The Art of “So Bad They’re Good” Movies


Watching a good movie is something that almost everyone enjoys. It’s fun to go see something in theaters with friends, to watch some new movie on Netflix that everyone is talking about. There’s a sense that brings people together when everyone is watching something together as it gives everyone something to talk about. However, there is another side to the coin, a far more niche pastime that people like myself greatly enjoy: watching horrible movies. There’s somewhat of an art for movies that are terrible, “Sharknado” or “Jurassic School” are both great examples of movies that are just horrible but are incredibly entertaining. That’s the main point I want to make, entertainment. Sure, these movies might be horrible and a waste of time to even consider watching, however they are all incredibly entertaining.
Great movies can be hard to watch. Films like “Whiplash,” “La La Land,” “2001: A Space Odyssey,” or even “A Clockwork Orange” are all fantastic films with thought-provoking themes and absorbing writing/directing/acting, however, I wouldn’t recommend everyone should watch these. They might be boring, depressing, or just hard to watch and disturbing, so while they are all fantastic they wouldn’t really be enjoyed by everyone. That’s where movies that are so bad they’re good to come in, as they are far more entertaining. They typically have horrible directing, worse acting, and a borderline incomprehensible story, but they are way more fun to watch. Probably the best example is something like the infamous “Birdemic,” “The Room,” or more unknown films such as Neil Breen’s masterpieces “Double Down” or “I Am Here…. Now.” Yes, these movies are incomprehensible messes with no sign of a cohesive story, but they are incredibly entertaining.
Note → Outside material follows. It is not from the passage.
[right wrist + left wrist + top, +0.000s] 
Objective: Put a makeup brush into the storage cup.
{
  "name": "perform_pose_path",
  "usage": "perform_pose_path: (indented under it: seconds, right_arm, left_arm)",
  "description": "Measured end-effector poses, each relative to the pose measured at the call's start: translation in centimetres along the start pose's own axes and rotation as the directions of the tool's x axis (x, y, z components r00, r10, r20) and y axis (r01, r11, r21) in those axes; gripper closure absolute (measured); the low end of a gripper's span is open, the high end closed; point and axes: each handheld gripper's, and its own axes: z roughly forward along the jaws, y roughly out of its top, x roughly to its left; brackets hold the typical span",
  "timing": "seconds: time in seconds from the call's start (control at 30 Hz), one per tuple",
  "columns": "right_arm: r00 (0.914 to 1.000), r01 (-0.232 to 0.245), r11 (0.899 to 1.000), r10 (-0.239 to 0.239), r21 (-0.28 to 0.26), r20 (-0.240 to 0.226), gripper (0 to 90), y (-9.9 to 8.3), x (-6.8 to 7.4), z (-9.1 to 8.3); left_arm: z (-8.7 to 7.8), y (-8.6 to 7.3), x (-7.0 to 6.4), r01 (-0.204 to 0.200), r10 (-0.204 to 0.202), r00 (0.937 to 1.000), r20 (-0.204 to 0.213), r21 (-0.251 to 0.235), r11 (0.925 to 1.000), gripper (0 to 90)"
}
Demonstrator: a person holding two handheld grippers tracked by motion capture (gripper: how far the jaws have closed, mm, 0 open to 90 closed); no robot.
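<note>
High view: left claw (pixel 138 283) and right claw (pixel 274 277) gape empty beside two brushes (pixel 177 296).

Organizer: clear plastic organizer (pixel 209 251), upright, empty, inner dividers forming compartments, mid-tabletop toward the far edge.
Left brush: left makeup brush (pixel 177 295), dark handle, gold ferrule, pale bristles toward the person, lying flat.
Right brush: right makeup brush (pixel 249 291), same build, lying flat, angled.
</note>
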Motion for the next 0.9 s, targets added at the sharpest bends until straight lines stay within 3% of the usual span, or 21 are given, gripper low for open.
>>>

That’s kind of the point, as you go into the film knowing that it’s going to be bad and just enjoy the ride.
Another thing that these horrible films reveal is far more interesting than anything a huge project could offer. Lots of big-budget movies are bad, but they’re predictably bad. Take something like the Halloween series or early superhero movies. Lots of these movies feel like they are carbon copies of each other, with lazy writing that just exists to fill the corporate checklist of what makes a Halloween movie. They’re still bad movies but no longer fun to watch. This completely contrasts with other “so bad they’re good” movies, as typically they have incredibly low budgets. Take, as an example, “Cool Cat Saves The Kids,” a horrible film directed by the borderline insane Dereck Savage. Yes, the movie is horrible, with almost no story and acting that is so bad that the kid actors give the best performances. So while it’s fun to watch, it more importantly gives the audience a window into the director’s mind, as the film is so low budget that every aspect of the film is a direct cause of what Derek Savage wanted to do. This legitimately makes the film more interesting, as you consistently find yourself asking “how in the world could someone ever think about this? In what sane mind is this a normal kids’ movie?” and there is no answer to these questions. Watching movies like these provide an experience of watching some crazy person’s unfiltered insane ideas for any movie, which is something that nothing else is really capable of offering.
The point of this article is to get people to watch more trash. I think that people take good movies for granted and that we all need to come together and watch something horrible. Horrible movies make you appreciate better media, as going from watching a Neil Breen film to like, anything else will probably make the thing you watch after the most amazing movie in the world. This is why we need to promote terrible films, it makes all other films better by comparison.